Princípios de Design de Produtos de Dados

Seguir alguns princípios de design de produtos de dados é relevante para criar soluções que não apenas atendam às necessidades atuais, mas também se adaptem às mudanças e desafios futuros. Esses princípios ajudam a orientar a criação de sistemas mais robustos, seguros, e capazes de gerenciar dados em escala crescente, possibilitando que as organizações consigam extrair o máximo valor possível de seus investimentos em produtos de dados.

Valor Inerente

Os produtos de dados precisam ter um propósito claro e um valor intrínseco perceptível. Um produto de dados precisa solucionar problemas reais e específicos ou tornar fácil decisões complexas. Esses produtos tornam-se recursos valiosos pela sua capacidade de transformar dados em insights valiosos e acionáveis. Um outro estudo da Bain & Company^1 sugere que empresas que usam produtos de dados não só superam seus concorrentes em termos de eficiência operacional, mas também demonstram uma capacidade superior de adaptação às mudanças do mercado, graças a decisões baseadas em dados.

Impacto nos Negócios

Produtos de dados influenciam diretamente os resultados dos negócios. De acordo Harvard Business Review^2, empresas que integram produtos de dados em suas operações diárias percebem muito rapidamente melhorias em sua eficiência e na satisfação dos seus clientes. Esses produtos devem ser projetados não apenas para fornecer informações, mas para ativar e automatizar processos e estratégias que impulsionam o crescimento do negócio.
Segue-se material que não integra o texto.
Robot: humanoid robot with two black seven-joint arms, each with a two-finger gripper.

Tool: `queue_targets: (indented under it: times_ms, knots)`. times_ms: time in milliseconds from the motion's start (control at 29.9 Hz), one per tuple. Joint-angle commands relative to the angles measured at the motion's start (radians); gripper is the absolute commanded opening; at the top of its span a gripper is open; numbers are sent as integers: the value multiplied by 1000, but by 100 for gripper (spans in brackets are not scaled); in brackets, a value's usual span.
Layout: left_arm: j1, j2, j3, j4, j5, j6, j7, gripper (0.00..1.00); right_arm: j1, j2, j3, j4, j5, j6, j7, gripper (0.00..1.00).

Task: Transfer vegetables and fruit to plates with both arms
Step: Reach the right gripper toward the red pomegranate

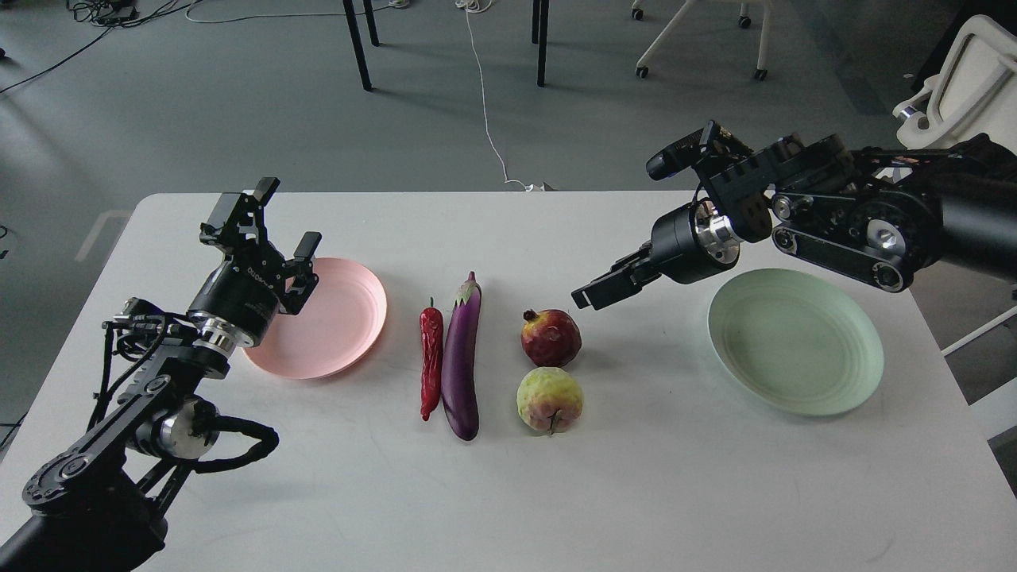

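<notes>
both arms are black and jointed, built from flat link plates with round pivot discs and thick cylindrical housings, and each carries a bright silver ring at the wrist. the left arm (143, 397) has loose black cables looping beside its lower joint, small white lettering on the wrist cylinder, and a black two-finger left gripper (274, 218) of angular bracket-like parts. the right arm (858, 218) shows a belt-like link with silver pivot caps, a boxy black module mounted above the wrist, and a slim dark right gripper (588, 295).
</notes>
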Motion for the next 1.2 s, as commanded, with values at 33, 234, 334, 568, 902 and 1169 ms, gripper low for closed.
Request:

Design Centrado no Usuário

Um produto de dados só é eficaz se puder ser utilizado de maneira eficaz por quem precisa dele. O design centrado no usuário é uma característica fundamental para garantir que as interfaces e as ferramentas sejam intuitivas e acessíveis, mesmo para aqueles com pouco conhecimento técnico.

É muito importante que os produtos de dados sejam acessíveis e fáceis de usar para todos os usuários finais, independente das suas habilidades técnicas. Segundo a IBM^3, a usabilidade de uma solução de dados é um fator crucial que influencia a adoção de tecnologias de dados nas empresas. Interfaces intuitivas e documentação clara são essenciais para que os produtos de dados agreguem valor para seus usuários.

Confiabilidade e Precisão

A confiança na precisão dos dados é fundamental para a eficácia dos produtos de dados. Um relatório. Atributos como a precisão, consistência e rastreabilidade dos dados são fatores críticos para assegurar o a confiança nas decisões sugeridas ou tomadas por produtos de dados. Isso garante que as decisões baseadas em dados sejam não apenas informativas, mas também oportuna e consistentemente confiáveis, reduzindo os riscos e maximizando os resultados.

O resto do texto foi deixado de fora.